Setting Up Watchdog To Automatically Reboot A Hung Raspberry Pi
Published October 2nd, 2015 at 1:18 PM. by Joe Prochazka
A watchdog timer is used to detect when a device is hung or in an unresponsive state. Generally it is a hardware based timer which counts down to zero. In order to stop the timer from reaching zero a software based daemon running on the device in question continually resets the hardware based timer so that it does not reach zero. If the timer reaches zero the hardware figures the system is in a hung state due to the fact it had not been reset by the software based daemon and reboots the system.
The Broadcom BCM2835 SoC found on the Raspberry Pi comes with a hardware based watchdog timer which can be used by the watchdog daemon. The following are the steps needed in order to set up your Raspberry Pi to use the watchdog feature.
First make sure that chkconfig is installed.
sudo apt-get install chkconfig
You will need to load the watchdog kernel module. This is accomplished by running the following commands will load the watchdog kernel module as well as make sure that the module is loaded whenever the system is booted up.
sudo modprobe bcm2708_wdog
echo "bcm2708_wdog" | sudo tee -a /etc/modules
echo "bcm2708_wdog" | sudo tee /etc/modules-load.d/bcm2708_wdog.conf
Next we will need to install the watchdog deamon. To do so run the following commands related to the Linux distribution you are currently running on your Rasberry Pi. These commands will install the watchdog deamon as well as ensure it is started after each time the device is booted up.
sudo apt-get install watchdog
sudo chkconfig --add watchdog
sudo pacman -S watchdog
sudo systemctl enable watchdog
Now you will now need to configure the watchdog daemon. You can do so by opening the file /etc/watchdog.conf in your favorite text editor such as nano or vi.

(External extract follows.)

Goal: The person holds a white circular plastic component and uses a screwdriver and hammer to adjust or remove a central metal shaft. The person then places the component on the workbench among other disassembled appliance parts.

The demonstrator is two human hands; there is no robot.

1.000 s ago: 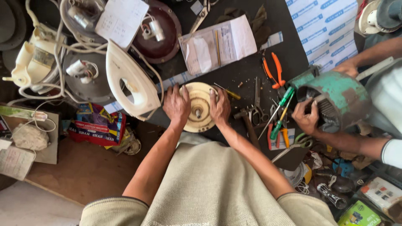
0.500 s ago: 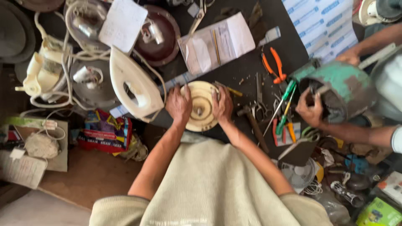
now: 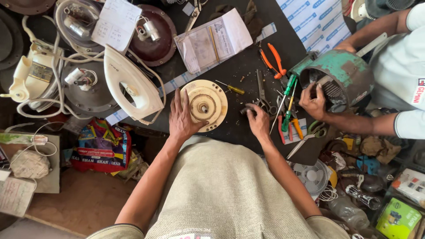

sudo nano /etc/watchdog.conf
Once open you will need to uncomment the line #watchdog-device = /dev/watchdog by removing the hash tag from the front of it. You can also uncomment the line #max-load-1 = 24 and adjust this setting to your likeing if you wish.
How max-load works is "If device load goes over 24 for over 1 minute". What this means is if you would need 25 Raspberry Pis in order to complete the task in 1 minute then the system has gone over it's max load. Feel free to adjust this value to your likeing and/or device needs.
All that is left now is to start the watchdog daemon.
sudo chkconfig watchdog on
sudo systemctl start watchdog.service